**WHAT NEEDS TO BE DONE**:
Search the data below for lines that include the word "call" and state how many there are, nothing else.

Data entries
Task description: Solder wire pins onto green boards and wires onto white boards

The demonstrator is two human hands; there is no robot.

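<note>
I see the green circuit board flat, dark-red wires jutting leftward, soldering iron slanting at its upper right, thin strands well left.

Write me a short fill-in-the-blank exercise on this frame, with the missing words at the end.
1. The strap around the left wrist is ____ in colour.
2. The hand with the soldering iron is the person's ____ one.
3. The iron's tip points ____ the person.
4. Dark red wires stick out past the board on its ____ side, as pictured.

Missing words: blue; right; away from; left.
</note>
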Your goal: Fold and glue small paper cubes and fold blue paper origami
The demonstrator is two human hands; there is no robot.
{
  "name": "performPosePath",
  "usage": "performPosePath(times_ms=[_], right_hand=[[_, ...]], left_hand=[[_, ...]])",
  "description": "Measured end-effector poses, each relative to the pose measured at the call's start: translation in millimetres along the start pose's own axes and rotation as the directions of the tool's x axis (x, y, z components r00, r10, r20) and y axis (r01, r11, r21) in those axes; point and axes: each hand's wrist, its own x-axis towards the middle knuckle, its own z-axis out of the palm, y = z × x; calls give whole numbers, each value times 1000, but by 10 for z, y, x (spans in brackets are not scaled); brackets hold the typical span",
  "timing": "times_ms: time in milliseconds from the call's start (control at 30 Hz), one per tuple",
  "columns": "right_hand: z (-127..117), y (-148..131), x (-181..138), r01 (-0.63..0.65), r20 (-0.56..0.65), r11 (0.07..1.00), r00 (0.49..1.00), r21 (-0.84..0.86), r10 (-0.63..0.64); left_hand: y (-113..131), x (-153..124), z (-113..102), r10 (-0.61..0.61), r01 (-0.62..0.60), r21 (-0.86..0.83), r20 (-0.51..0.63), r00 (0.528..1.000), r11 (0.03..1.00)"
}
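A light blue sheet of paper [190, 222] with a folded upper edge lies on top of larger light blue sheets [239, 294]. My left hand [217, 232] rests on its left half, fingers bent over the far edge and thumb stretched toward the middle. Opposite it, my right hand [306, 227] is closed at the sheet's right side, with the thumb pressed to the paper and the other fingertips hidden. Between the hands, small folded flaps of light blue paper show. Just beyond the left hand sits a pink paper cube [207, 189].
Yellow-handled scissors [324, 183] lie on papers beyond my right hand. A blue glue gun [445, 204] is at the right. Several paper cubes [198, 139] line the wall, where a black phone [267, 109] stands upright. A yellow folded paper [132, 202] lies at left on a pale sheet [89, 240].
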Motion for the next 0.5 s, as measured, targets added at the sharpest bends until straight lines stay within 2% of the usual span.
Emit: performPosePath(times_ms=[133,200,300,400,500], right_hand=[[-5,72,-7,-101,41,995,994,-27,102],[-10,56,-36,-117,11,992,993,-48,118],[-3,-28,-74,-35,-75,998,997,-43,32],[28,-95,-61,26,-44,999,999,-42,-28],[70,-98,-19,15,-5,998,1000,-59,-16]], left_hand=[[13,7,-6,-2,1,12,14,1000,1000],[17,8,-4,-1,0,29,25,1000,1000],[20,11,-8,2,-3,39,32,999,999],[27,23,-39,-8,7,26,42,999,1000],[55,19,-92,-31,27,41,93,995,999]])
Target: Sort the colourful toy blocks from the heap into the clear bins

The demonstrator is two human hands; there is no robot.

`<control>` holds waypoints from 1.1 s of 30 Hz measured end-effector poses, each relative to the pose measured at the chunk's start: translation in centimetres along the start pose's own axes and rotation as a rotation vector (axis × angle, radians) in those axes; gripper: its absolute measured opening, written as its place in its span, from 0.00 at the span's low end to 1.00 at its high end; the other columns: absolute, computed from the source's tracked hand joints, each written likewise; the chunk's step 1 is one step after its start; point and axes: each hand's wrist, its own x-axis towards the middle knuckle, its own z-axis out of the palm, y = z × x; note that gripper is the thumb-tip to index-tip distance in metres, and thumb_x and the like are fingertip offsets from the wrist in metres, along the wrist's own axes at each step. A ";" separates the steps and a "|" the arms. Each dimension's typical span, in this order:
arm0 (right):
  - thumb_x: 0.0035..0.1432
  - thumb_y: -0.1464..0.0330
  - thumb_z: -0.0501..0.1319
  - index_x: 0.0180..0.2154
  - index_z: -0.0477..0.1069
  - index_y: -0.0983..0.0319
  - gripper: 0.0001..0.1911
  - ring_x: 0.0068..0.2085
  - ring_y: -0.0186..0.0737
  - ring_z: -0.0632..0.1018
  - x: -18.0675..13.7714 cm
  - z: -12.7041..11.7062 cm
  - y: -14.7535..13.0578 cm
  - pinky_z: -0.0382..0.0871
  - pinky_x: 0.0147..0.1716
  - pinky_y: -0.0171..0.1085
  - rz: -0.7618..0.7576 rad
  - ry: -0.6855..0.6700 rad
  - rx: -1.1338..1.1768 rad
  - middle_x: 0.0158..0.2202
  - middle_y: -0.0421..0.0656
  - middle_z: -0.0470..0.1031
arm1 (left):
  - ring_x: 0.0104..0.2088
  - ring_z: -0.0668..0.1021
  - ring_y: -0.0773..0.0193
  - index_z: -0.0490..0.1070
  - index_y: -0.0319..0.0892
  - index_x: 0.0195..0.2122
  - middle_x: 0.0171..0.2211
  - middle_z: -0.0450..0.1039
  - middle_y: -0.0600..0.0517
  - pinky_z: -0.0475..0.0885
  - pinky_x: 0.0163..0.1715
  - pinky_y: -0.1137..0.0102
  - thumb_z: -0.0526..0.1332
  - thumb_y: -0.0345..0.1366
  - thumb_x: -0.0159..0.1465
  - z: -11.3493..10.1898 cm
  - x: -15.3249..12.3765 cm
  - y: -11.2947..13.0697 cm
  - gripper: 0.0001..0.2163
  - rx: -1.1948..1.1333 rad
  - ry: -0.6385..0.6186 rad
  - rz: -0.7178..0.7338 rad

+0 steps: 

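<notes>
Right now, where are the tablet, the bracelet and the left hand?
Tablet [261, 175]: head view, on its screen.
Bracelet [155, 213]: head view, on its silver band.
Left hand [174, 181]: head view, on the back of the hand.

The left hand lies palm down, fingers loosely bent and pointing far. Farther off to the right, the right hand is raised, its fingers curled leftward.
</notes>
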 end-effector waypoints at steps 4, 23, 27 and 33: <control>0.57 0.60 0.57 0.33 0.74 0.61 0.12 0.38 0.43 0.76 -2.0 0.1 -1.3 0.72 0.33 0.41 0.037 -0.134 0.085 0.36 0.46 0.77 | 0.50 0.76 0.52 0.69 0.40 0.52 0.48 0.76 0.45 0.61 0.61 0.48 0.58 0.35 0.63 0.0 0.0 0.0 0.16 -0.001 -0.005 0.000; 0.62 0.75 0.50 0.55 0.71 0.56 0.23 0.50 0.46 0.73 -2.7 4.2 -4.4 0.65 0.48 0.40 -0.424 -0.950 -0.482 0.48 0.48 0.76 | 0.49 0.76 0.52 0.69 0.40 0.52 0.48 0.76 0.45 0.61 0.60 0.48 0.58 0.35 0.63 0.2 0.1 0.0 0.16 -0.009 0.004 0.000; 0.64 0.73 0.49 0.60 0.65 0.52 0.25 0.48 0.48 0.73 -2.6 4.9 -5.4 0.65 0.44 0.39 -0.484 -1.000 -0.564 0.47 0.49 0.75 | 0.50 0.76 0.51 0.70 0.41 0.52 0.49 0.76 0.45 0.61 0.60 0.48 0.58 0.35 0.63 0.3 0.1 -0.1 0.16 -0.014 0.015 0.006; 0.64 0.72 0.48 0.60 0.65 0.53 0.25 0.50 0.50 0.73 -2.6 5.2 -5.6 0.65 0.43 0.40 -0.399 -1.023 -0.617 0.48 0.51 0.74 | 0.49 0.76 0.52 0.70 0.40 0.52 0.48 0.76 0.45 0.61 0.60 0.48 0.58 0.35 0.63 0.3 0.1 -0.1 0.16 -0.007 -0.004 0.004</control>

**EXERCISE ANSWER**:
2